Conserve water and you may pay $15 or more per 1000 gallons while your neighbor may pay less than $6 to use excessive amounts water.
July 1styour water bill may increase dramatically. Our City Council approved the Water Rate Study Proposal and you will be receiving the notice in the mail. You have 45 days to respond to this travesty but it takes half of the city’s residents to convince the city to provide a more equitable cost structure.
The price increase is the easy way out. It penalizes water conservation and encourages water use by more than doubling meter rates and decreasing the cost of water by a third.
This increase is necessary. First to assure funding of our water department during low water demand periods such as the last few months of rainy weather or during drought conditions. Second to fund replacement of infrastructure. This capital improvement program is urgent because prior city councils neglected to act to replace aging pipes and improve access to water by drilling deeper.
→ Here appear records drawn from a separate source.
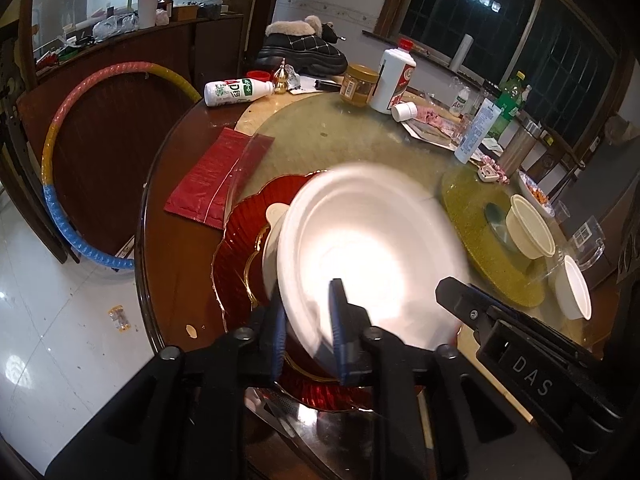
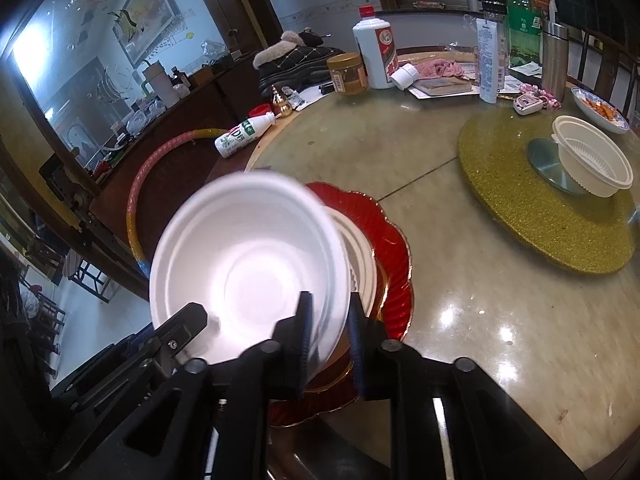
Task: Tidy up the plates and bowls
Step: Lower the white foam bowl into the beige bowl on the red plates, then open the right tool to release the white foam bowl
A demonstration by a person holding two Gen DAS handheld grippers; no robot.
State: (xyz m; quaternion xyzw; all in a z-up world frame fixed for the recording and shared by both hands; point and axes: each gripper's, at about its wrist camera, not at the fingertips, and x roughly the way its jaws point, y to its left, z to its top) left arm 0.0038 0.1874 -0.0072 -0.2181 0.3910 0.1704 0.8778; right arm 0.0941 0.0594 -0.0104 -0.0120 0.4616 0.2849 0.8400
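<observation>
White foam bowl [image 1: 372, 256], blurred in both wrist views, sits tilted between the two grippers with its rim running through both sets of jaws: the left gripper [image 1: 308, 332] straddles the rim on one side, the right gripper [image 2: 328, 344] straddles it on the other. On each, one blue pad lies inside the bowl and one outside, with a visible gap around the thin wall, so both jaws read as partly open and not pinching; the bowl looks released rather than held. Just beyond the jaws and under the bowl lies a cream bowl or lid [image 2: 362, 256], and that rests on the scalloped red plate [image 2: 392, 240], which lies on the glass tabletop [image 2: 460, 320]. Judgement: the step is nesting the foam bowl onto the stack on the red plate. To do it well, let it settle flat before drawing the fingers away; back both grippers out along the rim line together, so neither pad snags the light foam wall and tips it off. It weighs little and will skid easily. Well ahead of the right jaws, a ribbed cream bowl [image 2: 592, 160] stands on the gold turntable [image 2: 520, 232]; a further white bowl [image 1: 576, 292] sits beyond the left jaws, likely next.
</observation>
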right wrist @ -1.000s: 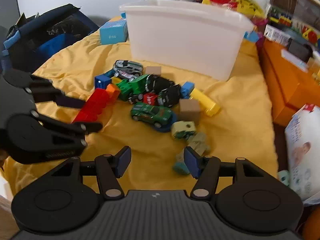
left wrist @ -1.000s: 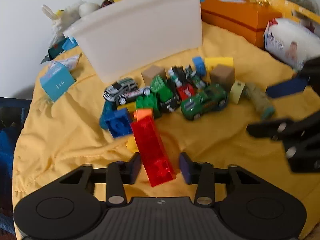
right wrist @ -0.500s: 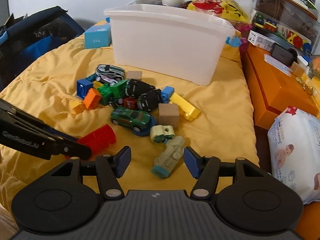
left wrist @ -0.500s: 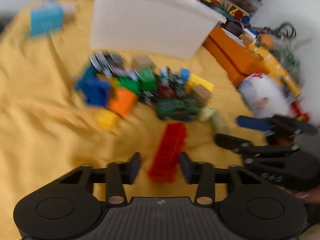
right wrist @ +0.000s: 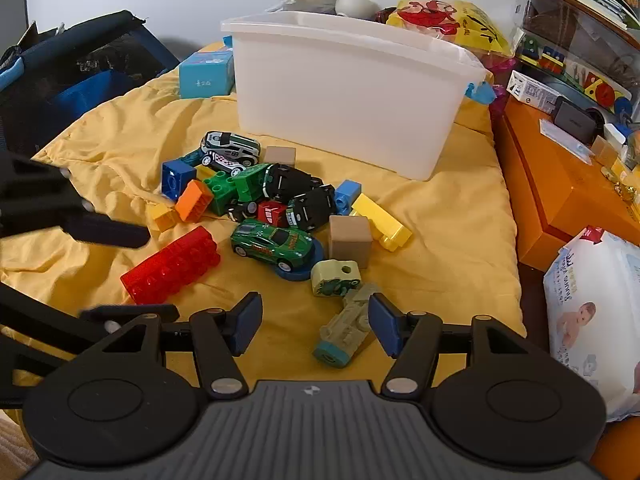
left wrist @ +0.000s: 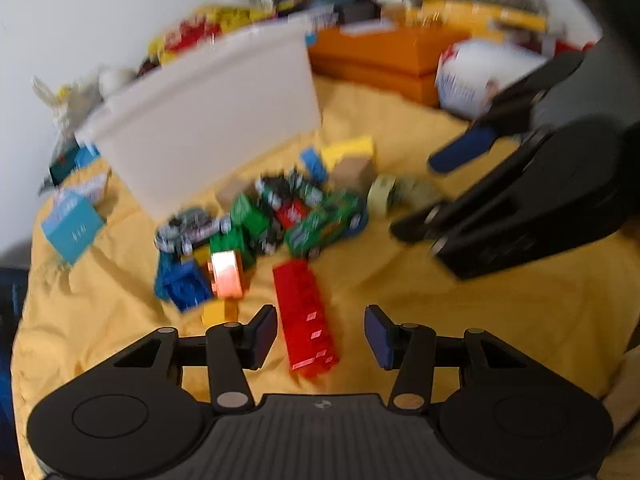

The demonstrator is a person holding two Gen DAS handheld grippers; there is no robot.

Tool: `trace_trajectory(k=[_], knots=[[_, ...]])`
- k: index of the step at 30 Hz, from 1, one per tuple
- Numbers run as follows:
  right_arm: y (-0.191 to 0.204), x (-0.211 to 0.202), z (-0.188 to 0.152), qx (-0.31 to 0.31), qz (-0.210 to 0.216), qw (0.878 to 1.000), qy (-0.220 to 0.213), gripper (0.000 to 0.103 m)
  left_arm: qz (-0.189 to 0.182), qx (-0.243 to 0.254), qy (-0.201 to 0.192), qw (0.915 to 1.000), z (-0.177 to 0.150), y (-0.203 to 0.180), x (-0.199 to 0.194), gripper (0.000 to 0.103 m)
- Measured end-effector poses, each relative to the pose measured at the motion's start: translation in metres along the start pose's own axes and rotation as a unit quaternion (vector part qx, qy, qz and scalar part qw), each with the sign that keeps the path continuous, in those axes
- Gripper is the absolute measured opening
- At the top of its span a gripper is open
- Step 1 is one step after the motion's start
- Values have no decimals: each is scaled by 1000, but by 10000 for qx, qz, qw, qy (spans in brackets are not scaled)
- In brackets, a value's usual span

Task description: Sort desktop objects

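A long red brick (left wrist: 308,316) lies on the yellow cloth between the open fingers of my left gripper (left wrist: 320,334), not gripped; it also shows in the right wrist view (right wrist: 172,266). Behind it is a pile of toy cars and bricks: a green car (right wrist: 274,242), a silver car (right wrist: 230,150), a blue brick (right wrist: 176,176), an orange brick (right wrist: 194,200), a yellow brick (right wrist: 382,222). My right gripper (right wrist: 316,326) is open and empty, with a grey-green toy figure (right wrist: 346,328) lying by its right finger. A white bin (right wrist: 348,92) stands behind the pile.
An orange box (right wrist: 560,192) and a wipes pack (right wrist: 592,304) are at the right. A light blue box (right wrist: 206,74) sits left of the bin. A dark bag (right wrist: 72,72) is at the far left. A tan cube (right wrist: 350,240) stands by the yellow brick.
The left gripper swung about and drew back, and the red brick now lies loose on the cloth nearer the front. The right gripper moved forward toward the grey-green figure.
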State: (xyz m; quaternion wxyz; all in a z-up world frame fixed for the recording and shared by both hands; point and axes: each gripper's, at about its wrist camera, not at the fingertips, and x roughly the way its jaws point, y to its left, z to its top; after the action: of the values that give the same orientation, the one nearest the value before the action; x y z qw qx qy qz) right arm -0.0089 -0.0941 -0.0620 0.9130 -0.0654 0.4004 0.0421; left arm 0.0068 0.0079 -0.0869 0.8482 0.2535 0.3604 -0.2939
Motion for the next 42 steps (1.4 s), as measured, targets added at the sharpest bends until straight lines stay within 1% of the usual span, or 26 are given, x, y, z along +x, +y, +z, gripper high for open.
trace_trajectory(k=[1,2,6,8,9,10,11,12,13,15,16,17,18,19,20,21,22,23,24,25,28,31,34,37,39,42], knots=[[0,0,0,1,-4,10000,6,62,-12,-56,51,10000,-3,3,3,43],[1,1,0,1,-9,10000,4,62,6,-136,73,9999,-5,6,5,31],[5,3,4,-30,-13,10000,7,62,64,-397,183,9990,-13,22,11,28],[8,6,6,-56,1,10000,3,62,-153,-655,184,9976,-16,31,7,27],[10,7,8,-68,11,10000,4,62,-480,-1036,188,9933,-16,41,6,26],[12,7,10,-92,20,10000,0,62,-880,-1494,172,9847,-18,52,5,25],[14,7,11,-118,18,9999,-16,62,-1303,-2020,169,9705,-22,63,4,25],[16,8,14,-139,19,9999,-37,62,-1753,-2550,239,9506,-27,75,6,25],[16,8,15,-144,25,9999,-43,62,-2052,-2927,291,9335,-33,82,8,25],[18,11,18,-121,41,9999,-40,63,-2315,-3303,451,9139,-42,88,15,25],[19,13,19,-109,59,9999,-27,63,-2455,-3491,652,9020,-49,91,23,26],[21,15,20,-106,81,9999,-4,63,-2567,-3758,643,8881,-57,95,28,27],[23,17,21,-111,101,9999,14,63,-2616,-3943,613,8788,-62,100,29,27],[25,18,21,-118,116,9999,19,63,-2504,-3934,568,8828,-63,102,27,27],[26,19,22,-133,123,9998,15,63,-2238,-3726,469,8994,-60,100,20,33],[28,20,22,-150,127,9998,8,63,-1871,-3376,360,9218,-55,96,12,39],[29,21,23,-162,134,9998,11,63,-1486,-2911,246,9448,-49,90,4,51],[30,23,24,-167,146,9998,24,63,-1166,-2437,102,9628,-44,81,-4,54],[30,25,25,-175,161,9997,32,63,-1027,-2055,-34,9732,-40,74,-8,54],[31,26,27,-197,177,9996,23,62,-1035,-1800,-116,9781,-38,68,-12,54],[32,22,39,-326,285,9988,-208,61,-1123,-1313,-205,9847,-33,50,-17,54],[32,24,52,-556,254,9976,-311,61,-851,-895,-100,9923,-32,42,-12,54],[35,28,67,-537,794,9949,-310,54,-845,-979,-3,9916,-33,46,-7,54],[52,37,87,-850,1348,9865,-369,54,-864,-1086,7,9903,-36,51,-6,54],[65,50,96,-1166,1459,9817,-375,51,-847,-1079,15,9906,-37,51,-8,54],[78,78,103,-1402,1502,9787,-20,44,-840,-1116,49,9902,-38,52,-7,54]])
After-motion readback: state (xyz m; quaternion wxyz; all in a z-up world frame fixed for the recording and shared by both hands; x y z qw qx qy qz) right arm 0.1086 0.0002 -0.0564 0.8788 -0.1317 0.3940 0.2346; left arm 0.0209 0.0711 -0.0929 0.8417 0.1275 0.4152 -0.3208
It gets worse: five years from now residents who conserve water will be paying as much as three times that of their neighbor. The water costs calculations are based upon water usage provided by one of our council members during the April 2ndcouncil meeting.
Water conservation is an urgent concern in California. The city should provide proactive water pricing to encourage water conservation. In the December issue of the Observer a member of the Ad Hoc Committee wrote, “…wells and pump upgrades to maximize the amount of less expensive groundwater that Fullerton can pump.” This conflicts with Best Management Practices “…think of our hydrological bank account – and do more to sustain a healthy level of water assets, regardless of how much rain the… year brings.” Los Angeles Times, March 22, 2019.
It may be too late to stop the increases but the city should consider infrastructure replacement with alternate ways to fund capital improvement projects. Our rusty, busty pipes need immediate replacement, not the approved “pay as you go” method that is never ending, promising a continuation of the current pipeline breaks every three or four days.